Reproduce the lines below exactly, from the one containing "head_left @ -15" through the one containing "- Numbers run", both included. Leave out any pictures.
--- START ---
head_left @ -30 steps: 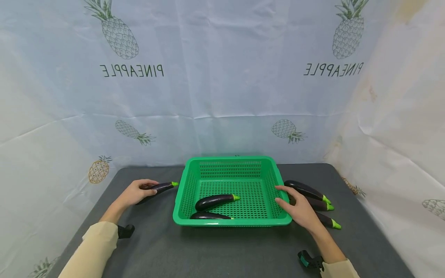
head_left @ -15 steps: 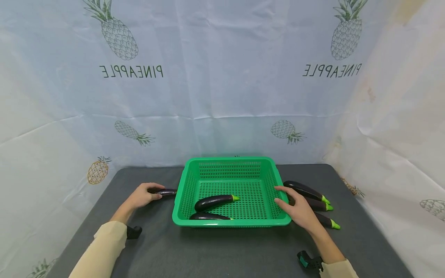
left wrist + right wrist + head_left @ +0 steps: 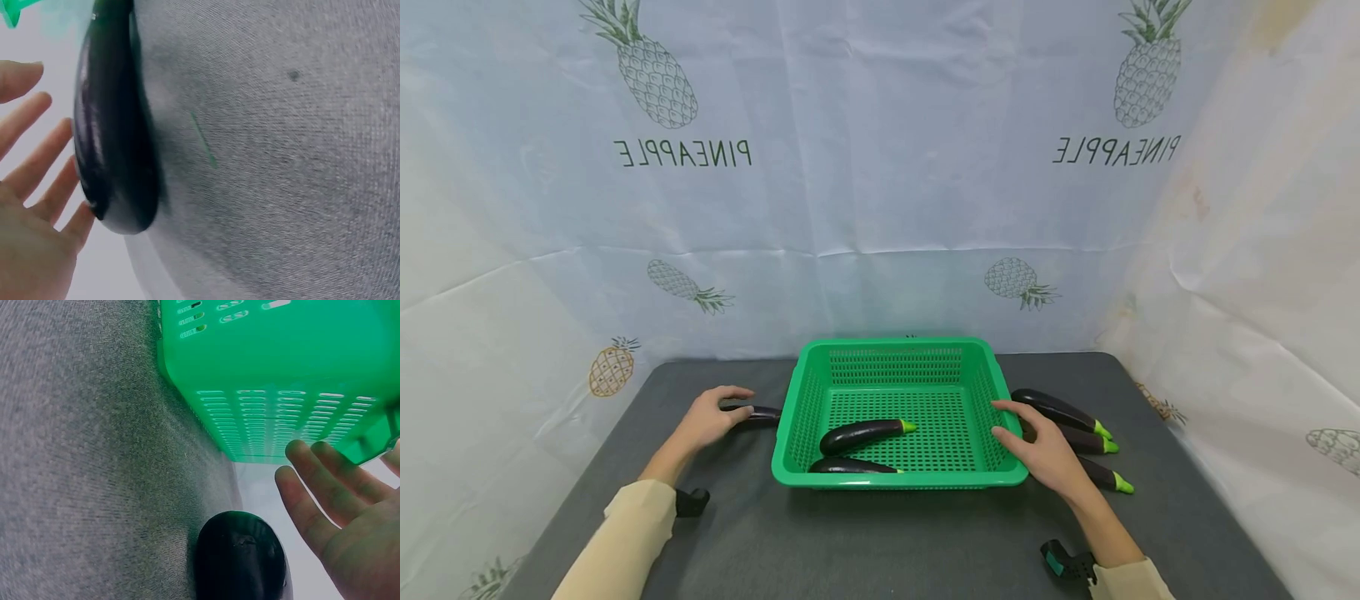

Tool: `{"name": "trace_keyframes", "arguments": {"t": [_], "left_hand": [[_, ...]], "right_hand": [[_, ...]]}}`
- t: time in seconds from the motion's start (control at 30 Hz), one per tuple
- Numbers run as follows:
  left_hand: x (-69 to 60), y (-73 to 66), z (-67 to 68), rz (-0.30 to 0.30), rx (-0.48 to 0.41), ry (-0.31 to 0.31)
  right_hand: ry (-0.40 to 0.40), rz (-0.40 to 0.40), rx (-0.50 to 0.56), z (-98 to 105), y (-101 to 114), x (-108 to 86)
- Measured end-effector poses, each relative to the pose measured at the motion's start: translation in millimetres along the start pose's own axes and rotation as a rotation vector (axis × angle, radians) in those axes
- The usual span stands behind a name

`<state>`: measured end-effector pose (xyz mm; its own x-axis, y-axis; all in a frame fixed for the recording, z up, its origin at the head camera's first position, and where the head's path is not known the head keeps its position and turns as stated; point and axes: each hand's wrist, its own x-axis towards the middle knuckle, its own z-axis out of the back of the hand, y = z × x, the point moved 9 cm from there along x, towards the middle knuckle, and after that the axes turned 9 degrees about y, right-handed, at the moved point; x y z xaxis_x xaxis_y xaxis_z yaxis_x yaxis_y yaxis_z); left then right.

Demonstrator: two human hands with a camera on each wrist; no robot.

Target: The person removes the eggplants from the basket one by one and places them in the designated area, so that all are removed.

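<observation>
My left hand [image 3: 709, 419] is beside a dark eggplant [image 3: 765, 415] that lies on the table left of the green basket [image 3: 898, 481]. In the left wrist view its fingers are spread along one side of the eggplant [image 3: 112, 125], not wrapped round it. The eggplant's stem end is hidden behind the basket in the head view. Two eggplants with green stems lie in the basket, one [image 3: 861, 433] behind the other [image 3: 853, 467]. At the basket's right rim is my right hand [image 3: 1045, 450], its fingers extended and relaxed. The right wrist view shows its fingertips close against the basket wall [image 3: 281, 419].
Right of the basket, partly behind my right hand, lie three more eggplants: a far one [image 3: 1060, 408], a middle one [image 3: 1090, 439] and a near one [image 3: 1105, 475]. A pineapple-print cloth [image 3: 880, 208] stands behind the dark grey table [image 3: 880, 542].
My left hand moved right with the eggplant, setting it against the basket's left side, then loosened its fingers from it. The right hand stayed at the rim.
</observation>
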<state>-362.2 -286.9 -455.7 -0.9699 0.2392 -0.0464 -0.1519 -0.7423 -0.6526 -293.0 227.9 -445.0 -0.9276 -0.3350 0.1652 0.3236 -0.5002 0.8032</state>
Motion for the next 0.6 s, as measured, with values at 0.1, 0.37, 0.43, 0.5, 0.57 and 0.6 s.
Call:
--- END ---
RESULT:
head_left @ -15 steps: 
left wrist + right wrist + head_left @ +0 steps: 

Tool: `{"name": "trace_keyframes", "arguments": {"t": [_], "left_hand": [[_, ...]], "right_hand": [[_, ...]]}}`
- t: time in seconds from the motion's start (control at 30 Hz), one per tuple
- Numbers run as follows:

The output requires no further additions.